Exercise instructions
Starting with the line that has "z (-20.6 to" in the records below and stopping after the line that has "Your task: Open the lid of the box", output every line exactly and nothing else; skip pictures.
*** Data for review Section Begins ***
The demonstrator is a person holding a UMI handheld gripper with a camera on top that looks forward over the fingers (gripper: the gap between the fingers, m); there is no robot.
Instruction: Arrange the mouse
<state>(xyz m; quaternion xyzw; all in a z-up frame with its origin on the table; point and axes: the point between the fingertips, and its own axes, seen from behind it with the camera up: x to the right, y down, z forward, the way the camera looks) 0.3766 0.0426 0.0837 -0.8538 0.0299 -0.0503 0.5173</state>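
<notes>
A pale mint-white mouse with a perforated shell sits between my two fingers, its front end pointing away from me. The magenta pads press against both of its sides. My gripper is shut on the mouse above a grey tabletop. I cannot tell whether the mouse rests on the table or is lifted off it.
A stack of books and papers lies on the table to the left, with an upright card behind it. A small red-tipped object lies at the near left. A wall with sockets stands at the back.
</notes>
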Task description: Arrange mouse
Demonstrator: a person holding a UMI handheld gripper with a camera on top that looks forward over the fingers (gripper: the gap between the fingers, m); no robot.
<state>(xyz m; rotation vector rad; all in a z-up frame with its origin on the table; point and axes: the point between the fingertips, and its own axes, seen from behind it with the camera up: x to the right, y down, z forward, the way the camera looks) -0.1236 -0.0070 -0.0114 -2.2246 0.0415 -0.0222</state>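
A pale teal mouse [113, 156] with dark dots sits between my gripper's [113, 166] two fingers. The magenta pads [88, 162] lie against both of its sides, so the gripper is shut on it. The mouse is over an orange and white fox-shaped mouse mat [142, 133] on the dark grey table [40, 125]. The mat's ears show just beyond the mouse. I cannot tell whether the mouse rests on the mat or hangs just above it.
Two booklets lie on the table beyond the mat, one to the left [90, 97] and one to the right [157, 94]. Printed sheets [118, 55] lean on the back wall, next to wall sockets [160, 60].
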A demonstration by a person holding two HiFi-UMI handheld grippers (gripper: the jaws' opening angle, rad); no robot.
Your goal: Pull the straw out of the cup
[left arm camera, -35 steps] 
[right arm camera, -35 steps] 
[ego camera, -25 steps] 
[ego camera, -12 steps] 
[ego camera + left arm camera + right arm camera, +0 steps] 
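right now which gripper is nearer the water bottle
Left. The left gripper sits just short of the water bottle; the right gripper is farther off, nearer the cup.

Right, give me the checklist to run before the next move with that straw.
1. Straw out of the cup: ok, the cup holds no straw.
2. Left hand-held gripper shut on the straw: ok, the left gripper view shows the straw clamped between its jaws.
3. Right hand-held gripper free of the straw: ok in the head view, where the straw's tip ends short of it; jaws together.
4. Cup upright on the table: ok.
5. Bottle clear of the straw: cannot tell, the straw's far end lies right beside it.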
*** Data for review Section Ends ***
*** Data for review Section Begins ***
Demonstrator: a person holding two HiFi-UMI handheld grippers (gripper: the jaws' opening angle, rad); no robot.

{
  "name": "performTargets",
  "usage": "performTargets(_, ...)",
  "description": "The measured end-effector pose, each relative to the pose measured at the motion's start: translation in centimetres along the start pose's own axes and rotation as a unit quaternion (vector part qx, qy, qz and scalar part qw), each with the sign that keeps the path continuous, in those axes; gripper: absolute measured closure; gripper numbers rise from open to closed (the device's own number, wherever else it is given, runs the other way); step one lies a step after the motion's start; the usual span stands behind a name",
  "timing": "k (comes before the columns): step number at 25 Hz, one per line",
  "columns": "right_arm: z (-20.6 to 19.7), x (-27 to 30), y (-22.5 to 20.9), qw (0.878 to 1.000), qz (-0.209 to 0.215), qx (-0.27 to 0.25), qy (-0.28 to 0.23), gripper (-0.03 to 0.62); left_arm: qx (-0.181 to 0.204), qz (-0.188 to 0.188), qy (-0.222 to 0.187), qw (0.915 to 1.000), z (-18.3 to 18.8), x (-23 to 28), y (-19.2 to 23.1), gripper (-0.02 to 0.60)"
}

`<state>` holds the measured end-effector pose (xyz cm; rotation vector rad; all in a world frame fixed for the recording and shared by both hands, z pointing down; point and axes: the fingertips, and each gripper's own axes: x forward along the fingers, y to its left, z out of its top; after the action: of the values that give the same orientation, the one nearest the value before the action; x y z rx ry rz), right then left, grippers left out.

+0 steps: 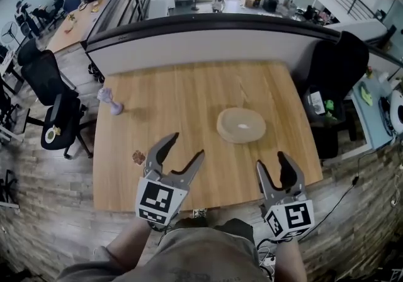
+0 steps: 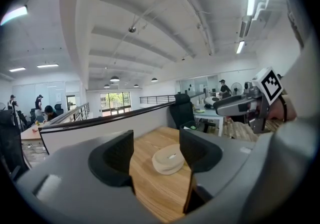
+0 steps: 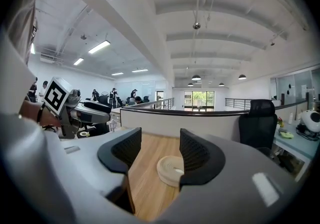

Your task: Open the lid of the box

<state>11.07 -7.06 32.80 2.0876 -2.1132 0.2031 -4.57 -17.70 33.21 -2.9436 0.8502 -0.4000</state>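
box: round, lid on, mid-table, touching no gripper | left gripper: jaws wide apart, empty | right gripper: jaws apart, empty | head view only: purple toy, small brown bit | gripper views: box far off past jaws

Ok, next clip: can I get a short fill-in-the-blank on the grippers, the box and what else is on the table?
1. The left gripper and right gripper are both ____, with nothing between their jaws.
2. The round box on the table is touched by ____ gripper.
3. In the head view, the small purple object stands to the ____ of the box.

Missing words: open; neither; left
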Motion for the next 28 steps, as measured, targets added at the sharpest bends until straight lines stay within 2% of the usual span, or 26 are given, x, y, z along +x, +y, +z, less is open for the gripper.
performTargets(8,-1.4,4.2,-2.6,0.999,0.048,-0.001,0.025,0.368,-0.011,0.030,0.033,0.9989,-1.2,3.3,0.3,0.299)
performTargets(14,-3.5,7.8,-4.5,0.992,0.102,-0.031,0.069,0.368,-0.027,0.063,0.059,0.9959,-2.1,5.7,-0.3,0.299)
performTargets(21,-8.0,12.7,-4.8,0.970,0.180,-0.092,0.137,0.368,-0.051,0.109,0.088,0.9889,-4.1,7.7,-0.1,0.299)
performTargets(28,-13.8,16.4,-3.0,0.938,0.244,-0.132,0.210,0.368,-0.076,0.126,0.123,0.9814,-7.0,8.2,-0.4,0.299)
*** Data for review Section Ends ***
Result below
  "columns": "right_arm: z (-20.6 to 19.7), x (-27 to 30), y (-22.5 to 20.9), qw (0.878 to 1.000), qz (-0.209 to 0.215), qx (-0.27 to 0.25), qy (-0.28 to 0.23), gripper (-0.03 to 0.62); left_arm: qx (-0.181 to 0.204), qz (-0.188 to 0.188), qy (-0.222 to 0.187), qw (0.915 to 1.000), z (-18.3 to 18.8), x (-23 to 28), y (-19.2 to 23.1), gripper (-0.02 to 0.60)"
}

`<state>` holds the measured end-effector pose (xyz cm; rotation vector rad; all in a world frame fixed for the recording and shared by both hands, z pointing down; point and axes: the fingertips, and each gripper's own axes: x forward along the fingers, y to its left, z out of its top; after the action: of the values that give the same orientation, the one nearest the value before the action; x y z rx ry rz), right then left, grippers left out.

+0 steps: 
+0 steps: 
+0 steps: 

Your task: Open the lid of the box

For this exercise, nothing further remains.